To do
In full and without alteration, write out the lines below.

<<<<

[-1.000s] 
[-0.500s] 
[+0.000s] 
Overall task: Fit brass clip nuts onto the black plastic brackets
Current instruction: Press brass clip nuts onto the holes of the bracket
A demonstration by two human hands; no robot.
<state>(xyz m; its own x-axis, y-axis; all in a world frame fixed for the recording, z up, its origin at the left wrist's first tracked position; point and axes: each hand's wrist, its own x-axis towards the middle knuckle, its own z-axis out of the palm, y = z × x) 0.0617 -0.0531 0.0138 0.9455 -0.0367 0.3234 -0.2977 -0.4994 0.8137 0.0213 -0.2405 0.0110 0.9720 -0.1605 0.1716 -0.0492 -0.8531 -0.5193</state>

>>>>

Solved problem
[-1.000s] 
[-0.500s] 
[+0.000s] 
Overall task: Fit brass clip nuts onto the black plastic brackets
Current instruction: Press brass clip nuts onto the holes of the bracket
A demonstration by two human hands; no robot.
<state>(xyz m; its own x-axis, y-axis; all in a world frame fixed for the recording, z up, its origin at the left wrist's first tracked position; point and axes: each hand's wrist, its own x-axis towards the middle knuckle, its own z-axis out of the palm, y = z × x) 0.0617 -0.0531 0.0138 0.9455 -0.0367 0.3234 -0.2977 -0.4994 0.8137 0.0213 -0.2405 0.0110 0.9720 -0.1605 0.1716 -0.0492 -0.8531 -0.5193</state>

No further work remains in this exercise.